With the introduction of Luigi came popular arcade and console two player style, and competitive gameplay within families for years to come. Super Mario Brothers 3 introduced an arena styled mini game that would later inspire the popular game series titled, "Super Smash Brothers."

The Mario Brothers have come a long way. They've even golfed, played tennis and had some strange parties. More mushrooms than we can probably count have been consumed, and many of us have had our share of gamer rage at the sight of Bowser defeating us up to our last life. Here's hoping for another exciting twenty-five years of the gaming legend, and more gaming frustration to come.


----------



## Shouden (Sep 13, 2010)

hmmm...Mario Brothers turns 25 and Playstation turned 15. Coincidence? I think not. Actually, considering how the Playstation came to be, it's most likely not a coincidence. Not because of something Sony did, more of that Nintendo didn't want the N64 to use CDs...so, Sony built their own system...and released it...during mario's 10th anniversary.


----------



## Willow (Sep 13, 2010)

Whoa really? Awesome.


----------



## Xenke (Sep 13, 2010)

original donkey kong is something I'd care more about.


----------



## Gavrill (Sep 13, 2010)

Nice second post, I approve.


----------



## The DK (Sep 13, 2010)

i has been that long... i guess i have been playing since 89


----------



## CaptainNico (Sep 13, 2010)

I say we celebrate with 25 Super Mario cupcakes. It almost feels like much longer.


----------



## Ibuuyk (Sep 13, 2010)

Happy b'day, Mario Mario & Luigi Mario.


----------



## WolfGuy100 (Sep 13, 2010)

Ah, yes...I remembered when I played Super Mario Bros on NES, good old day. <3


----------



## Fenrir Lupus (Sep 13, 2010)

Shouden said:


> hmmm...Mario Brothers turns 25 and Playstation turned 15. Coincidence? I think not. Actually, considering how the Playstation came to be, it's most likely not a coincidence. Not because of something Sony did, more of that Nintendo didn't want the N64 to use CDs...so, Sony built their own system...and released it...during mario's 10th anniversary.


 
And it had loading times, the music skipped, there were only 2 controllers...
I'd take an N64 over playstation any day.


----------



## Shouden (Sep 13, 2010)

Fenrir Lupus said:


> And it had loading times, the music skipped, there were only 2 controllers...
> I'd take an N64 over playstation any day.

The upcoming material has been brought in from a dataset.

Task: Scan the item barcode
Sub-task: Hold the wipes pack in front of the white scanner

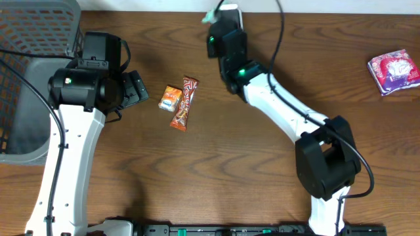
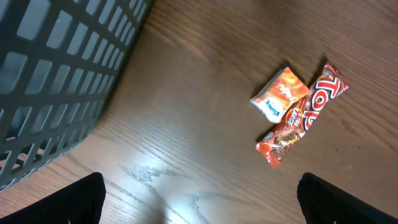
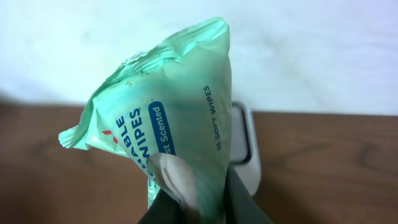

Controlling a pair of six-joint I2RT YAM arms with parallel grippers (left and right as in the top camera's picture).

N64 had loading times, too...and it used carterages, which got dirty and were prone to glitching and then you had to blow on them....And the graphics weren't nearly as good as the PS1. They were both good systems, but I think the sales speak for themselves. The Playsation wasn't expected to do anything, but it quickly outsold the N64. But this isn't a thread about which was better, it's about Mario turning 25.


----------



## Cam (Sep 13, 2010)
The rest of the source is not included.